Copy exactly the lines of the records below, and only those lines, beginning with the line that contains "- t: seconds" and ending with the line that contains "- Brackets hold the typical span".

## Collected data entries
□ □ □ □ □

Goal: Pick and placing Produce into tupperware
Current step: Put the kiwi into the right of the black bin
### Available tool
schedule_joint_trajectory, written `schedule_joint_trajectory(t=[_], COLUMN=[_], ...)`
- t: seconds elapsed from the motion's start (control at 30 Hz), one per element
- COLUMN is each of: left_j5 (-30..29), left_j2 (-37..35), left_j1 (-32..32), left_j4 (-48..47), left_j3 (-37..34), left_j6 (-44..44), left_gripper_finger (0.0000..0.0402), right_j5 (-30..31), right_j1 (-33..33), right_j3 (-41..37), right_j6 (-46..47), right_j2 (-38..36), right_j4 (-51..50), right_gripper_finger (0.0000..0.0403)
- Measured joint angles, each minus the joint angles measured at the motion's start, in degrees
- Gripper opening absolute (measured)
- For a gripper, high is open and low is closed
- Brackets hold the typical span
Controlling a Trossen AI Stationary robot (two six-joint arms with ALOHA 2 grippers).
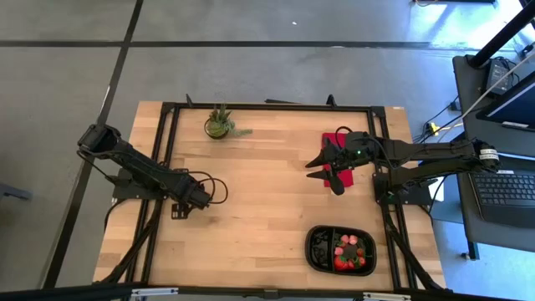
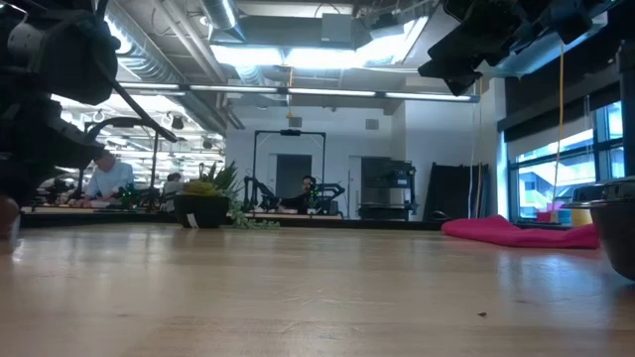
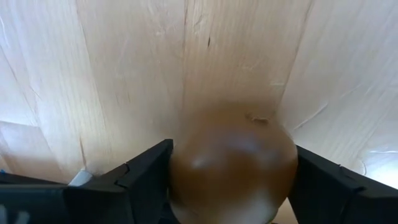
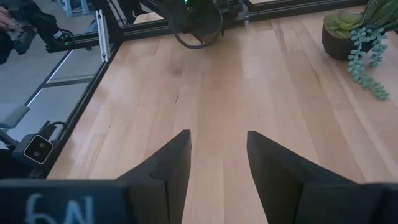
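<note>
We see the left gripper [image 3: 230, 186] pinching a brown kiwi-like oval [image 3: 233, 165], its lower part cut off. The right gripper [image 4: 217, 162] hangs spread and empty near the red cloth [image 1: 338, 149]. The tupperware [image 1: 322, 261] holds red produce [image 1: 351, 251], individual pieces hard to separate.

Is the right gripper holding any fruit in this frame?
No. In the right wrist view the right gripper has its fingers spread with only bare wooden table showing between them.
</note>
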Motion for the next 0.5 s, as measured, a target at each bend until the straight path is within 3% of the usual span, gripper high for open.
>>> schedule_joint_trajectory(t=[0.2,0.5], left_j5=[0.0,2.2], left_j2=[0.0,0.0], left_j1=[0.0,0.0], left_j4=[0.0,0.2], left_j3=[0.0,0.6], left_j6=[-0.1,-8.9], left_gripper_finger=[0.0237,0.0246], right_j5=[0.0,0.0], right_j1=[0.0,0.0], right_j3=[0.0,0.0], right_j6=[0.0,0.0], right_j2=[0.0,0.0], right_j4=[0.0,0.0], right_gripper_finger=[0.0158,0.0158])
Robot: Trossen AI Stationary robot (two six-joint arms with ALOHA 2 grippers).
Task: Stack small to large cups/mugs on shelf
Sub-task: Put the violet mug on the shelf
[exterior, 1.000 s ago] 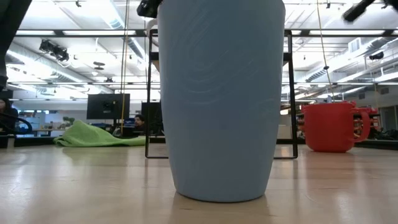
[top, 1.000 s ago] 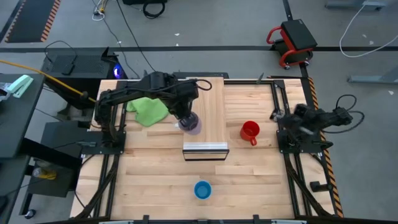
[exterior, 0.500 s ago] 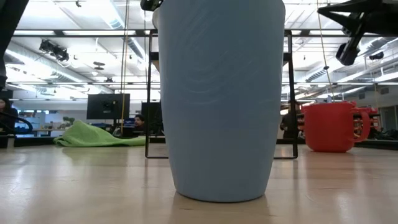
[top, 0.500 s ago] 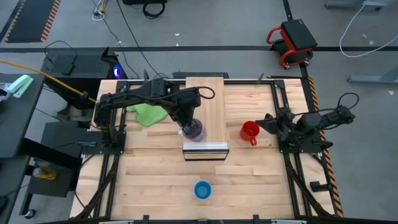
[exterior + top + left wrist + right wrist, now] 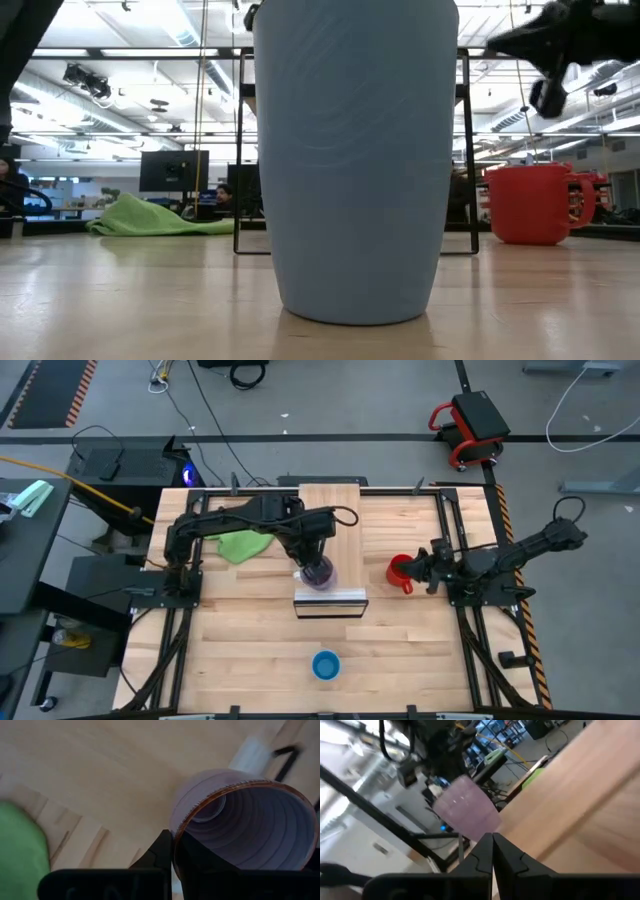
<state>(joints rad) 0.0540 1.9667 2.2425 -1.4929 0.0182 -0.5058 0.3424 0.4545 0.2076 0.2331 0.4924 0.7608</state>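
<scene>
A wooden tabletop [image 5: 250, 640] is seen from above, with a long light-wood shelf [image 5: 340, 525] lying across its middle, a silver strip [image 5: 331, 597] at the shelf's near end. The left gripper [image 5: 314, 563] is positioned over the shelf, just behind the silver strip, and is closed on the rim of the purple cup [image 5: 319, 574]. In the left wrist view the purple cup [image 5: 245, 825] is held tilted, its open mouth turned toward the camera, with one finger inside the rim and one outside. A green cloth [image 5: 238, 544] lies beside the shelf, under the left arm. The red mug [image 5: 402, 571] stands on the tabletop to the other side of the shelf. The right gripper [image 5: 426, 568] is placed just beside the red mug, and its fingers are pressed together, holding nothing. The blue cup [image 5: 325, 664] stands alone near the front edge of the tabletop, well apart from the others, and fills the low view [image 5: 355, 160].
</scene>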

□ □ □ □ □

## Task result
- t: seconds elapsed from the motion's start (control at 30 Hz), one per element
- COLUMN is each of: left_j5 (-30..29), left_j2 (-37..35), left_j1 (-32..32), left_j4 (-48..47), left_j3 (-37..34), left_j6 (-44..44), left_gripper_finger (0.0000..0.0402), right_j5 (-30..31), right_j1 (-33..33), right_j3 (-41..37), right_j6 (-46..47), right_j2 (-38..36), right_j4 (-51..50), right_gripper_finger (0.0000..0.0403)
- Measured joint angles, each minus the joint angles measured at the motion's start, in degrees
- Gripper opening absolute (measured)
- For a gripper, high is open and low is closed
- Brackets hold the typical span

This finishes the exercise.